Copy out each line of the data that includes the string "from".
==================================================
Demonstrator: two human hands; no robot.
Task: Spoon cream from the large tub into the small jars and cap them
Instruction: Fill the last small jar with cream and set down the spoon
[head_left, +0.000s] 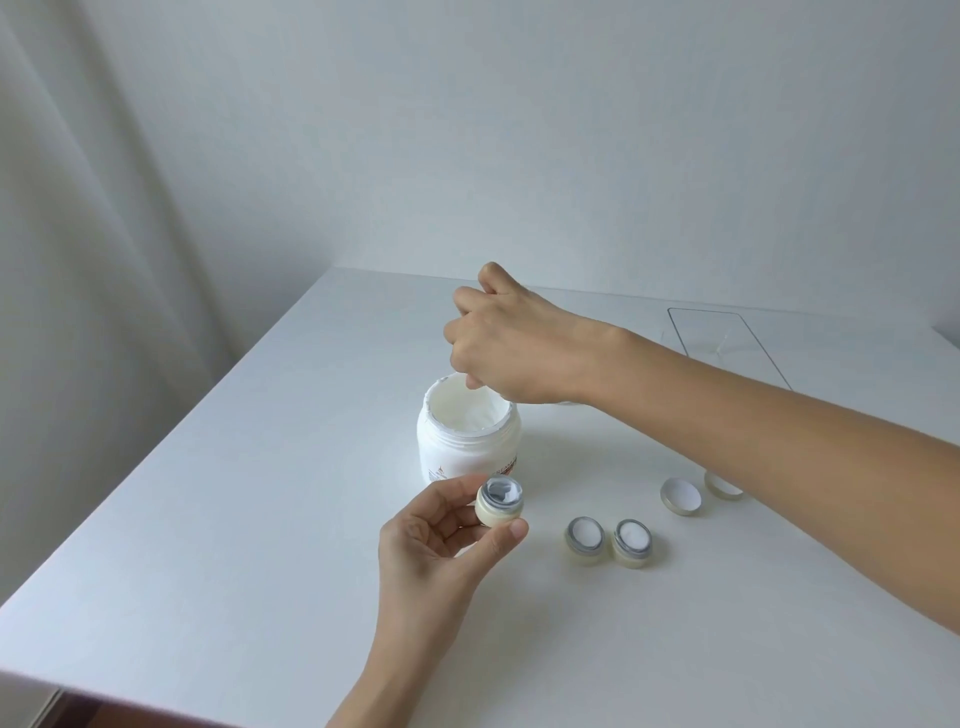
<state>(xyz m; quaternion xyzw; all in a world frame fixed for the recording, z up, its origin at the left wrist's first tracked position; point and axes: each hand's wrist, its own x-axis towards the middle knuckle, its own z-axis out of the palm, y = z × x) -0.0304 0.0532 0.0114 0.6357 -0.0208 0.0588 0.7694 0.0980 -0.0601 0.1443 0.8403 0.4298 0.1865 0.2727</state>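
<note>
The large white tub (467, 441) stands open mid-table, cream inside. My right hand (504, 343) hovers over its far rim, fingers closed around a thin white spoon handle that dips into the tub; most of the spoon is hidden. My left hand (441, 540) holds a small cream-coloured jar (500, 503) just in front of the tub, tilted, partly filled. Two more small jars (585, 538) (632, 541) sit uncapped to the right, with cream in them. Two caps (680, 496) (723, 486) lie behind them, the second partly hidden by my right forearm.
The white table (208, 519) ends at a near edge bottom left and meets the wall at the back. A clear flat tray (727, 338) lies at the back right. A pale curtain hangs on the left.
</note>
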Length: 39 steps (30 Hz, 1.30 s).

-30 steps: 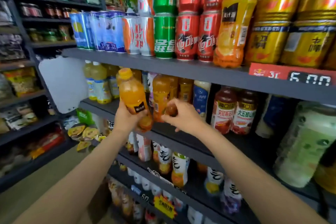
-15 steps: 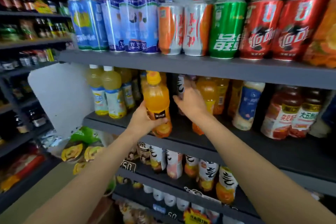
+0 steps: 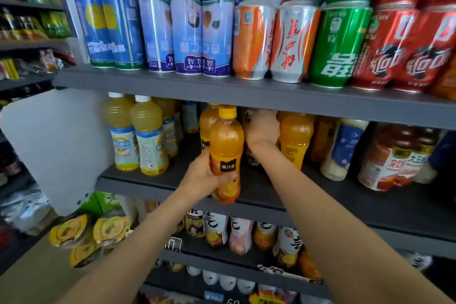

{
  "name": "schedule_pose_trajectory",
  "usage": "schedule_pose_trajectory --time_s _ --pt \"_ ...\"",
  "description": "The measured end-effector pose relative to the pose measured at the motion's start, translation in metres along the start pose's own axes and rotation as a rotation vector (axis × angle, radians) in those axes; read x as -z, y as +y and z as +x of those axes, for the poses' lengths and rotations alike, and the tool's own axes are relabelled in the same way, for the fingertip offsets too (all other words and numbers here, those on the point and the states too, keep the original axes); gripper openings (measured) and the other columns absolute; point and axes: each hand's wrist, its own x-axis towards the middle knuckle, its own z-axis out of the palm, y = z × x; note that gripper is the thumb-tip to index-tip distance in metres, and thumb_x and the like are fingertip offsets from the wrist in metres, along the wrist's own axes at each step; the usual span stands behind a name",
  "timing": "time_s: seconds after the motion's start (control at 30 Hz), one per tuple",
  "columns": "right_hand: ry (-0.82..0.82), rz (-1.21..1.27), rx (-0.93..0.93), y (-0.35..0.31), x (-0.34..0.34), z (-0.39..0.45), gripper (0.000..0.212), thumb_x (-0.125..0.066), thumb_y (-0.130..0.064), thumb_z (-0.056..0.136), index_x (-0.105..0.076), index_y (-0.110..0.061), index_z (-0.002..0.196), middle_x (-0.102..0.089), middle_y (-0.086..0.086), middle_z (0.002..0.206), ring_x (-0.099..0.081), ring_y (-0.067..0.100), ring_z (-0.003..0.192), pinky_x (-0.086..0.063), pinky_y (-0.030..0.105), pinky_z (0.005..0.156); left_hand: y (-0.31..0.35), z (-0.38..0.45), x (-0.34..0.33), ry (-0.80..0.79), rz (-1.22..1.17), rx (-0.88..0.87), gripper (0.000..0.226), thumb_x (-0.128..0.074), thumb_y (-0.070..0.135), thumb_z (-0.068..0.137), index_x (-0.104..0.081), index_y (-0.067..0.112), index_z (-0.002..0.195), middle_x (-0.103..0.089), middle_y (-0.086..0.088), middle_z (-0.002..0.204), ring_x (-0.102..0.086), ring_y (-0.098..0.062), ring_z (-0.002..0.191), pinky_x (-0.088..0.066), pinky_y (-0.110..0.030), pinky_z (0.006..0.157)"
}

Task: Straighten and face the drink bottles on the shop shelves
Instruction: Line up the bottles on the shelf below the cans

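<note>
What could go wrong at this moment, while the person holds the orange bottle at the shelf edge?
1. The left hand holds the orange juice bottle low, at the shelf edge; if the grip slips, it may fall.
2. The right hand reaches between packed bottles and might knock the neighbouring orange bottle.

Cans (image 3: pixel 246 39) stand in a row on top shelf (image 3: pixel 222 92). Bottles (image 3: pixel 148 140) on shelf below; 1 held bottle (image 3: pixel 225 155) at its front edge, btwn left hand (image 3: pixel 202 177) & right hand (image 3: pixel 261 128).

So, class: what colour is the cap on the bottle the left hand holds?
Yellow cap, head view.
</note>
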Motion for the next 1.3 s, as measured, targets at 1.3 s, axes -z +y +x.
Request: schedule_pose_trajectory --time_s 1.3 --pt "-0.381 0.195 0.110 0.165 0.179 -0.129 0.061 -0.086 -0.024 0.058 -0.050 -0.032 0.108 -0.068 -0.008 0.075 -0.064 0.004 0.053 -0.048 0.017 0.049 0.002 -0.050 -0.119 0.520 0.161 -0.373 0.035 -0.054 0.011 0.084 -0.049 0.004 0.117 -0.045 -0.015 0.120 -0.040 -0.026 0.115 -0.033 -0.035 0.096"
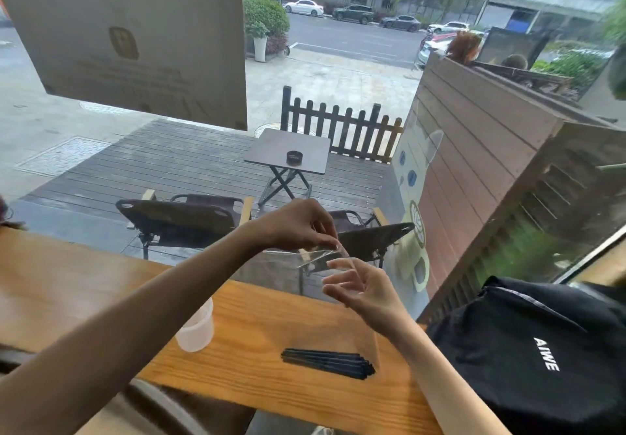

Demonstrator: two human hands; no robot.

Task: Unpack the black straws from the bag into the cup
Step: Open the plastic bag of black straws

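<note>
A bundle of several black straws (pixel 328 362) lies on the wooden counter (pixel 271 350), in front of me, between my forearms. A translucent plastic cup (pixel 196 328) stands on the counter to their left, partly hidden behind my left forearm. Above the counter I hold a clear plastic bag (pixel 315 257) in the air. My left hand (pixel 298 224) pinches its upper edge with the fingertips. My right hand (pixel 359 287) is just below and right of it, fingers spread, touching the bag's lower end. The bag looks empty, though its clear film is hard to read.
A black backpack (pixel 528 350) with white lettering lies on the counter at the right. A window pane rises just beyond the counter's far edge; outside are folding chairs (pixel 183 218), a small table and a fence.
</note>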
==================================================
Reply to the task –
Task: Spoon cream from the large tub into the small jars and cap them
  "description": "The measured end-effector pose relative to the pose measured at the motion's start, translation in metres along the start pose's own axes and rotation as a rotation vector (axis × angle, radians) in those axes; read x as -z, y as +y and z as +x of those axes, for the poses' lengths and rotations alike, and the tool's own axes are relabelled in the same way, for the fingertip offsets too (all other words and numbers here, those on the point and the states too, keep the original axes); gripper openings (measured) and the other columns absolute; point and axes: each hand's wrist, its own x-axis towards the middle knuckle, its own z-axis out of the palm, y = z × x; note that gripper is the thumb-tip to index-tip distance in metres, and thumb_x and the like are fingertip offsets from the wrist in metres, along the wrist's own axes at each step; the usual span stands behind a name",
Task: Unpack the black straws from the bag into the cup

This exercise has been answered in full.